No, I think it would have been far better to let the economy sort itself out, and to recognize that the root problem that led to the recession was a burst asset bubble leading to public and private balance sheets that were out of whack, and that nothing was going to fix the economy overnight. I would have focused on getting the government’s balance sheets corrected given the new reality of lower revenue, and I would have promoted stabilization policies such as a freeze on expensive regulations.

That wasn’t going to happen. The stimulus wasn’t that large, and a good chunk of it was actually used to increase the salaries of public workers - a truly perverse result.

So you keep saying. Perhaps you can link to some papers that use actual empirical evidence to show that the stimulus succeeded? I’m not talking about papers that regurgitate the same Keynesian models, but ones that actually studied the results.

I’m not saying the stimulus failed to create any jobs. I think the jury is still out on whether there was actual net job creation due to ARRA. If you pump a trillion dollars into the economy you’re bound to create a job or two. But for the stimulus to ‘succeed’, it had to A) prevent a much bigger problem, or B) have the kind of Keynesian multipliers that would make it close to being GDP neutral after all shakes out in the wash.

Don’t forget that before the stimulus even passed the CBO admitted that at the 10-year mark it would cost the economy about .9% in GDP due to interest carrying costs eventually overwhelming the gains from jobs saved during the recession. And that was with the assumption that the stimulus would do what its proponents said it would do.

If the stimulus had only half the positive effect, or the multipliers were less than one, then in the long run the stimulus will wreak significant damage on the U.S. economy. And I think that’s exactly what has happened.

Penicillin is obviously no good. We used it to treat a raging infection. We used half the recommended dose, but the infection came back, which is not what we were promised. Clearly, the medicine is no good and the doctor is a liar.
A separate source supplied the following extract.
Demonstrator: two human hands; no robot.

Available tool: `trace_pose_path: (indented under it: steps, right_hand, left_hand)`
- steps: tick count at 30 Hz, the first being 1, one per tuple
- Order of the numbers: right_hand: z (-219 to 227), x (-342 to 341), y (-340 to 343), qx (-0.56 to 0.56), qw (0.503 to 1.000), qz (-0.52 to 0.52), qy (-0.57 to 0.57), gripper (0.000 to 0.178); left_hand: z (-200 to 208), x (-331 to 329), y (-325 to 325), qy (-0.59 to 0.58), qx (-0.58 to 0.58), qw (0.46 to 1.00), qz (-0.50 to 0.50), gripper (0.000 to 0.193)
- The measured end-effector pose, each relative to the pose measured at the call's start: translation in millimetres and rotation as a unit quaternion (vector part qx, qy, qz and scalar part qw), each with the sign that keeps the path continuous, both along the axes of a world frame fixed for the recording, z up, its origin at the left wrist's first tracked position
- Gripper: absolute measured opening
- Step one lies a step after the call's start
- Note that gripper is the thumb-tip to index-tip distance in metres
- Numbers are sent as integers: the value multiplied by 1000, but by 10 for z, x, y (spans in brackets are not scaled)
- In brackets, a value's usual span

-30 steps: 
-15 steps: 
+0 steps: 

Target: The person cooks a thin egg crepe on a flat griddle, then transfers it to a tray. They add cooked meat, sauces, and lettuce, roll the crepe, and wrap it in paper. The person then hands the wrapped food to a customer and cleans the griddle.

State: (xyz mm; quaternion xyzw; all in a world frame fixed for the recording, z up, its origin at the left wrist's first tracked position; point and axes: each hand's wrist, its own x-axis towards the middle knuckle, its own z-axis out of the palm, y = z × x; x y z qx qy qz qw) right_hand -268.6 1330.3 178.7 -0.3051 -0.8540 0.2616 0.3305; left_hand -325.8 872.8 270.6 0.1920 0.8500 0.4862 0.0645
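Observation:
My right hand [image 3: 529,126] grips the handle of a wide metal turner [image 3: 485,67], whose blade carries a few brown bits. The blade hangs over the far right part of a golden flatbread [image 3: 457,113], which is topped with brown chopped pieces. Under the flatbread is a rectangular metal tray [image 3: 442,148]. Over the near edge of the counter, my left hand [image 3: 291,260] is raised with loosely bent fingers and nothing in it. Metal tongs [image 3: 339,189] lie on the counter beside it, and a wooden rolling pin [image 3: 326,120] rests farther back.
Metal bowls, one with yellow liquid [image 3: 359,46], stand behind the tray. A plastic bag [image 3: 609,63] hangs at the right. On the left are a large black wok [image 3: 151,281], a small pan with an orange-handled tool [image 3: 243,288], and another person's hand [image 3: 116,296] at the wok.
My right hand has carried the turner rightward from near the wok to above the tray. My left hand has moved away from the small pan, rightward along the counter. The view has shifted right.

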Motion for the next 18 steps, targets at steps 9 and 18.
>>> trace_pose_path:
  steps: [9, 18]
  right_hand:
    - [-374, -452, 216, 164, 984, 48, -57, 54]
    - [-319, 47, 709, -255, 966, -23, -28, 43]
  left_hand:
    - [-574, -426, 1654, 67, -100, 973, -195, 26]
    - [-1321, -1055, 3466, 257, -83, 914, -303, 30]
He did, fueled by a NASDAQ bubble that soon collapsed.

Tax cuts? They benefited everyone who pays taxes; obviously, if you make more, you pay more, so you’d benefit more. But keep that class warfare drum a beatin’.

(If the Bush Tax Cuts are SOOOO BAD, then why hasn’t your boy proposed repealing them for everyone - so far, it’s just been for those making over $250k, which will add next to nothing to tax receipts - something like $33b according to another thread on these lefty boards.
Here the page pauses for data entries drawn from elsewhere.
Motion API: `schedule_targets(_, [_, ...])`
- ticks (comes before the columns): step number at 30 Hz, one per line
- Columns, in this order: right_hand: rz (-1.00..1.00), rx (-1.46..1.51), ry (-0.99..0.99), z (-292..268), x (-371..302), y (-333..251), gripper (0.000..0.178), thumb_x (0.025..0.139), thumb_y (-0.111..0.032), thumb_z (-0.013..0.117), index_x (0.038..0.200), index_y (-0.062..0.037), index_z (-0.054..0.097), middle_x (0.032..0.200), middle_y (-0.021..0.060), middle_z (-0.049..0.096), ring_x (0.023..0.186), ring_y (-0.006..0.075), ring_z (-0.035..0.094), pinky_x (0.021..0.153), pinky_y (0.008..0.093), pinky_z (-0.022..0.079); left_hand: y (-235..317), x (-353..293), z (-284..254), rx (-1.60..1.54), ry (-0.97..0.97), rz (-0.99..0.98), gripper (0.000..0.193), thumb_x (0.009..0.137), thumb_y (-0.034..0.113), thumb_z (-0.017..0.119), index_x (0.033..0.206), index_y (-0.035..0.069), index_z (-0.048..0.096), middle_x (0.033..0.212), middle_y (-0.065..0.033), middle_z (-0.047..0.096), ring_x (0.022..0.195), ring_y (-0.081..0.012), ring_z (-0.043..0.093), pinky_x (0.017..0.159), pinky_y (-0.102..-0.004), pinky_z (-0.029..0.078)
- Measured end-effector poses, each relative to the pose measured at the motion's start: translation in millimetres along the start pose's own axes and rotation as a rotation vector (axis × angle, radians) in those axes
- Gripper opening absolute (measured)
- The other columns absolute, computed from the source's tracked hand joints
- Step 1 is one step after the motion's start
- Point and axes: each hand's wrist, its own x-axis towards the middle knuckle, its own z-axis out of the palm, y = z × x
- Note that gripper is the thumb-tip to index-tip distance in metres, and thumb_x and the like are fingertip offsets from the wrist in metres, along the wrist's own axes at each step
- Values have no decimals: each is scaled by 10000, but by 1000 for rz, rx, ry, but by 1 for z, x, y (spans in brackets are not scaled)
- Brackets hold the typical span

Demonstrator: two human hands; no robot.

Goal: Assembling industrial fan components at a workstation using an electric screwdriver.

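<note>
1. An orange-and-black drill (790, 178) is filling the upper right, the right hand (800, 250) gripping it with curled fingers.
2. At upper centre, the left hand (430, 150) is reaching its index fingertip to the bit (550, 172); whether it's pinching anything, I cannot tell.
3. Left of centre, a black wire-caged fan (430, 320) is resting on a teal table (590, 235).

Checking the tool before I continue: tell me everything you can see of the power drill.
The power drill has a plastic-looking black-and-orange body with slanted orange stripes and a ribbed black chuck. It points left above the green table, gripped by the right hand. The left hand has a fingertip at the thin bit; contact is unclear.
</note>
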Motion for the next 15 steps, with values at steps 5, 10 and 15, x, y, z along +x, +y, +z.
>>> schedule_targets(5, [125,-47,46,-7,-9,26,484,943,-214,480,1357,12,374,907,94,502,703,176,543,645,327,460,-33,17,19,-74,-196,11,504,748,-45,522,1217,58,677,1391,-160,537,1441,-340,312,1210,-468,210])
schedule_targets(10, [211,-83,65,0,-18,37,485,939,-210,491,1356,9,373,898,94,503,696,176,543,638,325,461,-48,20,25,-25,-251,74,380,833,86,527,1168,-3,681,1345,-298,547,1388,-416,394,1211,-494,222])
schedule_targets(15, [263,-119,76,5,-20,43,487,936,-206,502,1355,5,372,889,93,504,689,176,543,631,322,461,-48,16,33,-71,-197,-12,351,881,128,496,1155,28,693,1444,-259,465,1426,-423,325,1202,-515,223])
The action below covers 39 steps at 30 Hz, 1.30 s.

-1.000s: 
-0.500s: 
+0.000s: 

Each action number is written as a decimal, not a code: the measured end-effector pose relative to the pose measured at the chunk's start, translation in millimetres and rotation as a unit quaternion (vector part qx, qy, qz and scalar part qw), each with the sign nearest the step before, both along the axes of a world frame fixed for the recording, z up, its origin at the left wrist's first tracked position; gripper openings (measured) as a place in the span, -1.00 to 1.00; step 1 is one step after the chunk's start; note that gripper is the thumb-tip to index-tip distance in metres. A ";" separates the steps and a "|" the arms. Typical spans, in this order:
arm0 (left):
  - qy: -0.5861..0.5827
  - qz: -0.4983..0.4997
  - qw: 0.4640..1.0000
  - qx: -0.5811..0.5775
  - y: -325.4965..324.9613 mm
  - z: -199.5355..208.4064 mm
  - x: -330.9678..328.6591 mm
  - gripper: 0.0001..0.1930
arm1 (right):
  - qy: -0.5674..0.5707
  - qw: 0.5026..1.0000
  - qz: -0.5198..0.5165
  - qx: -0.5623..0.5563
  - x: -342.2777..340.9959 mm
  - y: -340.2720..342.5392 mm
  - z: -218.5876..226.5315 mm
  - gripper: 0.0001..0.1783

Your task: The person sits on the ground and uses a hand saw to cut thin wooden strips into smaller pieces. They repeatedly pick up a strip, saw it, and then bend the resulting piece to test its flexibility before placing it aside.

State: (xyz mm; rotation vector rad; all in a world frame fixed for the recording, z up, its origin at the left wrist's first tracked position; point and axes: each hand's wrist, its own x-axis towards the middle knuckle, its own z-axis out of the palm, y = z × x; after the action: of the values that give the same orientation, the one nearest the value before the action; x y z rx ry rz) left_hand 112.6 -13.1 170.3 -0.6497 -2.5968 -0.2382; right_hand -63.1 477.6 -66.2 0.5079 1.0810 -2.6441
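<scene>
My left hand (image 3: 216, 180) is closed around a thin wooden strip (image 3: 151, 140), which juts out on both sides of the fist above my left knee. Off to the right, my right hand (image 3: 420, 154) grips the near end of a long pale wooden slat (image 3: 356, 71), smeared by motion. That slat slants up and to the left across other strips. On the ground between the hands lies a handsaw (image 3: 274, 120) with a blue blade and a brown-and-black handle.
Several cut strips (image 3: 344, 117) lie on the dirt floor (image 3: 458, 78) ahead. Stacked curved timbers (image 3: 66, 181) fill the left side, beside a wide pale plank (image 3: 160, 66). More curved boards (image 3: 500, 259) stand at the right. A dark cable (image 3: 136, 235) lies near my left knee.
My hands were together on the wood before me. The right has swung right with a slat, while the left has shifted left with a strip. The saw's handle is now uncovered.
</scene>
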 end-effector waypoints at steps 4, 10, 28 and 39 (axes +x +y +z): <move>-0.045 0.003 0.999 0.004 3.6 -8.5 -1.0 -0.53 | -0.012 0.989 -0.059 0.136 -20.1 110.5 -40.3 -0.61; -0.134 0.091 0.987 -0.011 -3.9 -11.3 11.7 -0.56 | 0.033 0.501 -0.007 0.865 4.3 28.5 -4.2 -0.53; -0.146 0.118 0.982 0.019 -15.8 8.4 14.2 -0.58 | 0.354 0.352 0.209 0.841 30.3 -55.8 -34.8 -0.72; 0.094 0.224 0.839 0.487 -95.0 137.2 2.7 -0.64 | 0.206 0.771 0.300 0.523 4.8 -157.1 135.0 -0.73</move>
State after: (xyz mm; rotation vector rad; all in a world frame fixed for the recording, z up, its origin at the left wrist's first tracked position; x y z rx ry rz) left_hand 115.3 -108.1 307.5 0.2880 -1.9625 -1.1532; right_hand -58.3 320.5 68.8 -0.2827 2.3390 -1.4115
Or did you just snap out of a coma lately? :wink: )

As conservatives love to point out, half the households in the nation pay no income tax. So tell us again who benefits from tax cuts?
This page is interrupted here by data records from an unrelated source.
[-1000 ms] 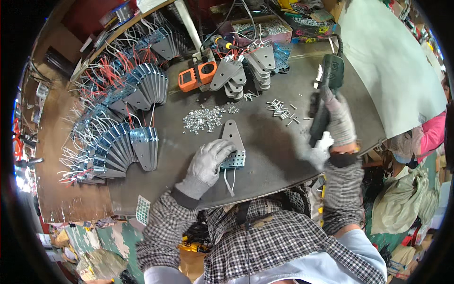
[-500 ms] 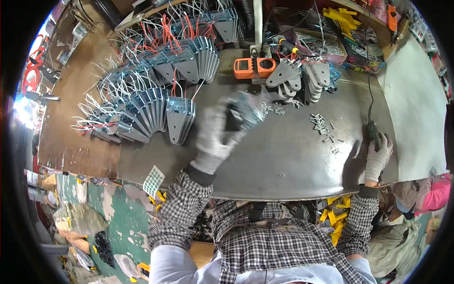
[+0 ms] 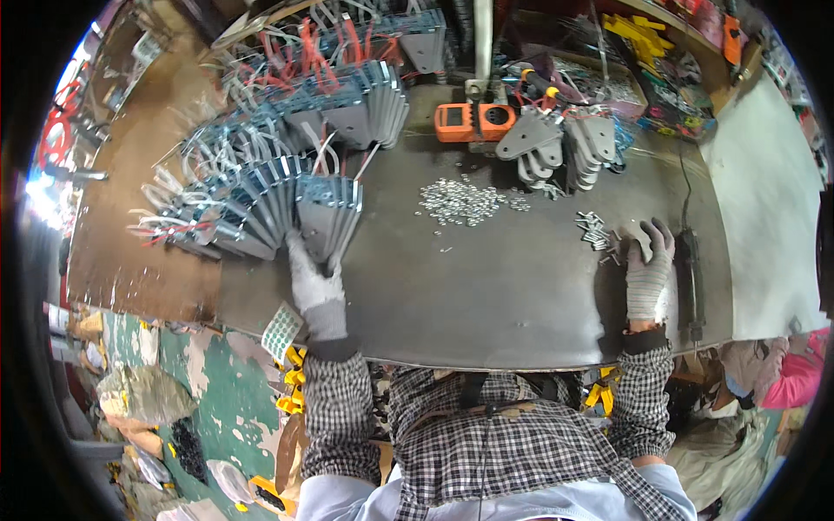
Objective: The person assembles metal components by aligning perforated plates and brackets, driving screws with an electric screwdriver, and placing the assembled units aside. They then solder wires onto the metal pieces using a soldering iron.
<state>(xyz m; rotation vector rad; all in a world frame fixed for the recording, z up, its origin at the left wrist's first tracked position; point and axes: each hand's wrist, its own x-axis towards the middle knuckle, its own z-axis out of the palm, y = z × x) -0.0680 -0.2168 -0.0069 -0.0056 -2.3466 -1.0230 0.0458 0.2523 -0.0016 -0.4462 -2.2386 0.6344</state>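
Fingers of the left hand straddle the lower tip of the foremost grey plate; I cannot tell whether they grip. The right hand, apparently empty, spreads half-open beside screws.

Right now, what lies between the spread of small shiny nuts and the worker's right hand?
In the head view, loose screw-like metal pieces lie on the dark tabletop between them, nearer the right hand than the nuts.

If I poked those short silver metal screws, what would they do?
The screws might roll, looking slim and rod-shaped. They'd probably scatter, lying loose on the smooth dark grey tabletop. Each seems light, being tiny beside the whitish-gloved right hand.
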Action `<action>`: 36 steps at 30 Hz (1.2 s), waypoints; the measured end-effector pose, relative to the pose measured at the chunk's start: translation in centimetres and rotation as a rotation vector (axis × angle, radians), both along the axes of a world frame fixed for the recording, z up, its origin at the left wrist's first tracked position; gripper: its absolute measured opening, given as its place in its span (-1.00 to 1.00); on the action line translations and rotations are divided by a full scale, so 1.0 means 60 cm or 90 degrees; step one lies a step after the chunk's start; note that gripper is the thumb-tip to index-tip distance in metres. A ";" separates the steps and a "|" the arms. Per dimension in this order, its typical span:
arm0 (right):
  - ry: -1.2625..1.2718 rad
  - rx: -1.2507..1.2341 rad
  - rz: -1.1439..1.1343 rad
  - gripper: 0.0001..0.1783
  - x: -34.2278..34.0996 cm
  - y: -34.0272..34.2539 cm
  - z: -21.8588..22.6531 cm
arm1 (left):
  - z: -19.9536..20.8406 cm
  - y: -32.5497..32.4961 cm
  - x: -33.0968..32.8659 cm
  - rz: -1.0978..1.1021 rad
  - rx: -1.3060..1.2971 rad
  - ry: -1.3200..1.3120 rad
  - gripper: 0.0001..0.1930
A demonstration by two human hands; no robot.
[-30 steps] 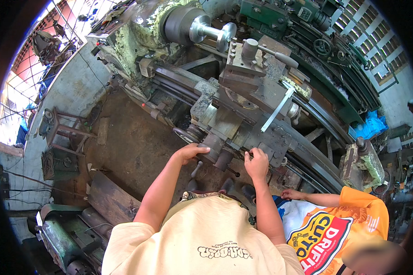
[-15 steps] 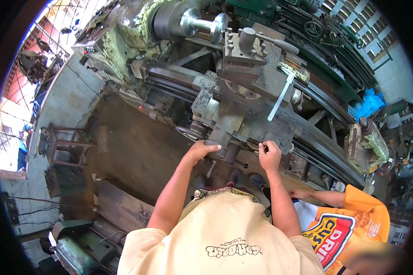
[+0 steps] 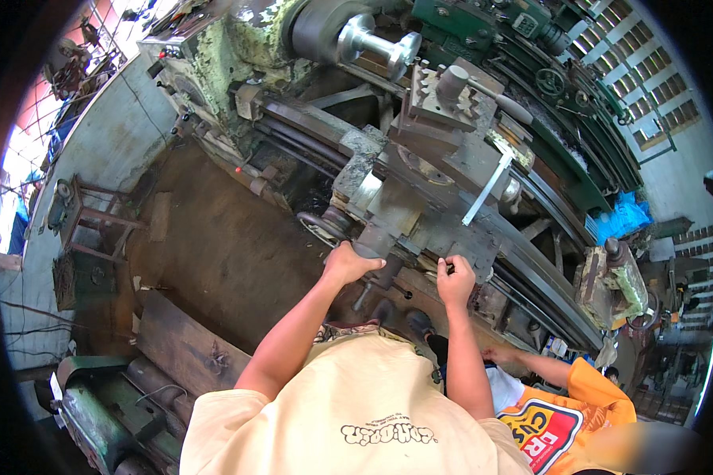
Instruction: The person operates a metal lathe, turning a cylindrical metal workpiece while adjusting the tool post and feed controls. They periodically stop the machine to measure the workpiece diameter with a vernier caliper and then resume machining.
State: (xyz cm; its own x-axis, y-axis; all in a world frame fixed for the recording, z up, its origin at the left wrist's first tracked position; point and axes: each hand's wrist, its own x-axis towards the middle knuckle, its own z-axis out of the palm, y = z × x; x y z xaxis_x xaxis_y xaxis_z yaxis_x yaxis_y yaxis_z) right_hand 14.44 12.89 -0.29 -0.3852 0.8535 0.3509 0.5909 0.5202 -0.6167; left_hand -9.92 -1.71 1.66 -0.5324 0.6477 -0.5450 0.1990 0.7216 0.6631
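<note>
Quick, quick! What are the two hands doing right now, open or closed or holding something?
Left hand: on a dark metal part; its grip is hidden.
Right hand: fingers curled; can't tell if it's holding anything.

Workshop surroundings about a brown floor (image 3: 206,245)
Left of the floor, a low stand (image 3: 111,221) is set near a pale wall (image 3: 103,142); a narrow plank (image 3: 160,218) lies on the floor's left part. At its near edge are a brown board (image 3: 184,340) and a green machine (image 3: 87,412). Well to its right are crumpled blue plastic (image 3: 622,220) and a person in an orange shirt (image 3: 598,392).
</note>
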 end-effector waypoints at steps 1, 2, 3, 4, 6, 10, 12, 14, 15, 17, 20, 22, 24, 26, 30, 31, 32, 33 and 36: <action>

Productive members of society?

So if someone pays no income tax, they are not a productive member of society?

Now who is waging class warfare?

gonzo

It was a great line, though

In all seriousness, this is what you get when half of the country kicks in nothing in the form of income tax, they skate by and free-ride on those who take risks and work hard. The class dichotomy is great for the Dems, since they get well by dividing and pitting interest group against interest group (as well as creating a dependency class, everyone from welfare to government loans to unions). But not to digress too much…

If the Dems had ever proposed repealing all of the tax cuts, when they had absolute power, then maybe you’d have a point. But they haven’t even done that. So your problem is with the Democratic Party, and their complete lack of balls. Your messiah caved on the Bush tax cuts, he caves on Gitmo, he caves on pretty much everything except Obamacare.

Not that 90% of this board won’t vote for him again… to do otherwise would be racist.

So a single mom with two kids, working two minimum wage jobs is skating by, taking no risks and not working hard? She pays no income tax, only payroll taxes, yet her 60 hour weeks don’t meet your standard of hard work?